Problem description → An exact transcription of all the data is the expected reply.
+++ Given information +++
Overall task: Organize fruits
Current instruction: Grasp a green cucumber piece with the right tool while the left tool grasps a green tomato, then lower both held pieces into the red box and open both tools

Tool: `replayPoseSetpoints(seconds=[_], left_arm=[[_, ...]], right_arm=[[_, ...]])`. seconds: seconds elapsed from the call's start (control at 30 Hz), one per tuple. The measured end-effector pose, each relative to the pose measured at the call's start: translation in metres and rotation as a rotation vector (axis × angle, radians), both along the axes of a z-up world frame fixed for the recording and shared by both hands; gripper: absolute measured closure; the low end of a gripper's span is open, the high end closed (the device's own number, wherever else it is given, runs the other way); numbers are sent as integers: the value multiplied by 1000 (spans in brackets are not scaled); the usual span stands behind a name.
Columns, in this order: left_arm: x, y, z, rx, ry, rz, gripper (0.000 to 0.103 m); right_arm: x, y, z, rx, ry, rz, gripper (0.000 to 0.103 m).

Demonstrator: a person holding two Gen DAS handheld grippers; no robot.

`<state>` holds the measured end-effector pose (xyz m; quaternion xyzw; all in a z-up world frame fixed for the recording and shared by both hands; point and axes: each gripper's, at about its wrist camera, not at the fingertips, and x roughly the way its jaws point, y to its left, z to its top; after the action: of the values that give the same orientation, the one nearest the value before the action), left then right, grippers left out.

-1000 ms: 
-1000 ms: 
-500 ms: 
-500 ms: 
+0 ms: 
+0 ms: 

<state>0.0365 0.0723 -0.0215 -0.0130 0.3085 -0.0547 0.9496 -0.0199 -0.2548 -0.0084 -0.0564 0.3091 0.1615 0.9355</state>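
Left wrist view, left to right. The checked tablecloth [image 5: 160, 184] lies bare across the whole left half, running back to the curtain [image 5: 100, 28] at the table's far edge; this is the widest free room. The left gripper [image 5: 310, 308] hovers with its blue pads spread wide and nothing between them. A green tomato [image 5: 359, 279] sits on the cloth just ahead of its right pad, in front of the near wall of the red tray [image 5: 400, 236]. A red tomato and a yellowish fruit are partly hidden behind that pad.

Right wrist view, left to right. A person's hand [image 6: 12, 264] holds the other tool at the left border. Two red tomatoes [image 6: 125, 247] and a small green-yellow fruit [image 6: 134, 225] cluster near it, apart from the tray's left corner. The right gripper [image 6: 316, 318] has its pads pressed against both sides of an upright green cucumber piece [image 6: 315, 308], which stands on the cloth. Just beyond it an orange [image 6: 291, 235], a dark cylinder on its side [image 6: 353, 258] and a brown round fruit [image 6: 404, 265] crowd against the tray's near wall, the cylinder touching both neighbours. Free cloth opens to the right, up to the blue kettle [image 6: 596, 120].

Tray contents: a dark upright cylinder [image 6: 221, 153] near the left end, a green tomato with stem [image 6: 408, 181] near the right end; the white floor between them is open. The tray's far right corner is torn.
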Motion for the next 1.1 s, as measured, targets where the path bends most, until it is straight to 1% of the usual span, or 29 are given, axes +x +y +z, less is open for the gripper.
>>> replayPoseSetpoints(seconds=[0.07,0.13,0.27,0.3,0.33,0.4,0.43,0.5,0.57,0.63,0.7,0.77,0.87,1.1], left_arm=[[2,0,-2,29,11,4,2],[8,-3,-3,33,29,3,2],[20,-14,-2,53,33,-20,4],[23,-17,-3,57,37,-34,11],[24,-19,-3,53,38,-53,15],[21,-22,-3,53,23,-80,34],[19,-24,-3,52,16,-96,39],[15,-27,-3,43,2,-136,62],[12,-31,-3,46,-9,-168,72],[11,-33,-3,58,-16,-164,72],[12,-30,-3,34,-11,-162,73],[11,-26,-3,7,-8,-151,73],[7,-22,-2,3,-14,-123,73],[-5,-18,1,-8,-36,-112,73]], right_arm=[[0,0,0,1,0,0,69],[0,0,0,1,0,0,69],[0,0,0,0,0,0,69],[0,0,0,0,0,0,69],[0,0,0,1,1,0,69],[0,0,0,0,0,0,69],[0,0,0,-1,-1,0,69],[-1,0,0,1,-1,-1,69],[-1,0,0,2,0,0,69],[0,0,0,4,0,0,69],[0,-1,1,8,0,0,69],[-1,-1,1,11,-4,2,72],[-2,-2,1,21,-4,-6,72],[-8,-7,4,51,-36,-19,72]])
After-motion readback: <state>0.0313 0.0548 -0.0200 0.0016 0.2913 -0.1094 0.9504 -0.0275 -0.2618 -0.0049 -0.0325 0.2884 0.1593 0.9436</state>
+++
Solution to this problem →
Overall task: Organize fruits
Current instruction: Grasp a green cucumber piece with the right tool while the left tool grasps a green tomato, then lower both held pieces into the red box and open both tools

Tool: `replayPoseSetpoints(seconds=[_], left_arm=[[_, ...]], right_arm=[[_, ...]])`. seconds: seconds elapsed from the call's start (control at 30 Hz), one per tuple. The measured end-effector pose, each relative to the pose measured at the call's start: translation in metres and rotation as a rotation vector (axis × angle, radians), both along the axes of a z-up world frame fixed for the recording and shared by both hands; gripper: absolute measured closure; the low end of a gripper's span is open, the high end closed (the device's own number, wherever else it is given, runs the other way); numbers are sent as integers: the value multiplied by 1000 (spans in brackets are not scaled); the usual span stands behind a name.
Columns, in this order: left_arm: x, y, z, rx, ry, rz, gripper (0.000 to 0.103 m); right_arm: x, y, z, rx, ry, rz, gripper (0.000 to 0.103 m).

Demonstrator: a person holding two Gen DAS handheld grippers; no robot.

`<state>` holds the measured end-effector pose (xyz m; quaternion xyzw; all in a z-up world frame fixed for the recording and shared by both hands; point and axes: each gripper's, at about its wrist camera, not at the fingertips, and x roughly the way its jaws point, y to its left, z to its top; after the action: of the values that give the same orientation, the one nearest the value before the action), left then right, grippers left out.

-1000 ms: 
-1000 ms: 
-500 ms: 
-500 ms: 
+0 ms: 
+0 ms: 

<state>0.0365 0.0723 -0.0215 -0.0130 0.3085 -0.0547 0.9496 -0.0199 -0.2548 -0.0084 -0.0564 0.3091 0.1615 0.9355</state>
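Left wrist view, left to right. The checked tablecloth [image 5: 160, 184] lies bare across the whole left half, running back to the curtain [image 5: 100, 28] at the table's far edge; this is the widest free room. The left gripper [image 5: 310, 308] hovers with its blue pads spread wide and nothing between them. A green tomato [image 5: 359, 279] sits on the cloth just ahead of its right pad, in front of the near wall of the red tray [image 5: 400, 236]. A red tomato and a yellowish fruit are partly hidden behind that pad.

Right wrist view, left to right. A person's hand [image 6: 12, 264] holds the other tool at the left border. Two red tomatoes [image 6: 125, 247] and a small green-yellow fruit [image 6: 134, 225] cluster near it, apart from the tray's left corner. The right gripper [image 6: 316, 318] has its pads pressed against both sides of an upright green cucumber piece [image 6: 315, 308], which stands on the cloth. Just beyond it an orange [image 6: 291, 235], a dark cylinder on its side [image 6: 353, 258] and a brown round fruit [image 6: 404, 265] crowd against the tray's near wall, the cylinder touching both neighbours. Free cloth opens to the right, up to the blue kettle [image 6: 596, 120].

Tray contents: a dark upright cylinder [image 6: 221, 153] near the left end, a green tomato with stem [image 6: 408, 181] near the right end; the white floor between them is open. The tray's far right corner is torn.
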Motion for the next 1.1 s, as measured, targets where the path bends most, until it is straight to 1% of the usual span, or 29 are given, axes +x +y +z, less is open for the gripper.
>>> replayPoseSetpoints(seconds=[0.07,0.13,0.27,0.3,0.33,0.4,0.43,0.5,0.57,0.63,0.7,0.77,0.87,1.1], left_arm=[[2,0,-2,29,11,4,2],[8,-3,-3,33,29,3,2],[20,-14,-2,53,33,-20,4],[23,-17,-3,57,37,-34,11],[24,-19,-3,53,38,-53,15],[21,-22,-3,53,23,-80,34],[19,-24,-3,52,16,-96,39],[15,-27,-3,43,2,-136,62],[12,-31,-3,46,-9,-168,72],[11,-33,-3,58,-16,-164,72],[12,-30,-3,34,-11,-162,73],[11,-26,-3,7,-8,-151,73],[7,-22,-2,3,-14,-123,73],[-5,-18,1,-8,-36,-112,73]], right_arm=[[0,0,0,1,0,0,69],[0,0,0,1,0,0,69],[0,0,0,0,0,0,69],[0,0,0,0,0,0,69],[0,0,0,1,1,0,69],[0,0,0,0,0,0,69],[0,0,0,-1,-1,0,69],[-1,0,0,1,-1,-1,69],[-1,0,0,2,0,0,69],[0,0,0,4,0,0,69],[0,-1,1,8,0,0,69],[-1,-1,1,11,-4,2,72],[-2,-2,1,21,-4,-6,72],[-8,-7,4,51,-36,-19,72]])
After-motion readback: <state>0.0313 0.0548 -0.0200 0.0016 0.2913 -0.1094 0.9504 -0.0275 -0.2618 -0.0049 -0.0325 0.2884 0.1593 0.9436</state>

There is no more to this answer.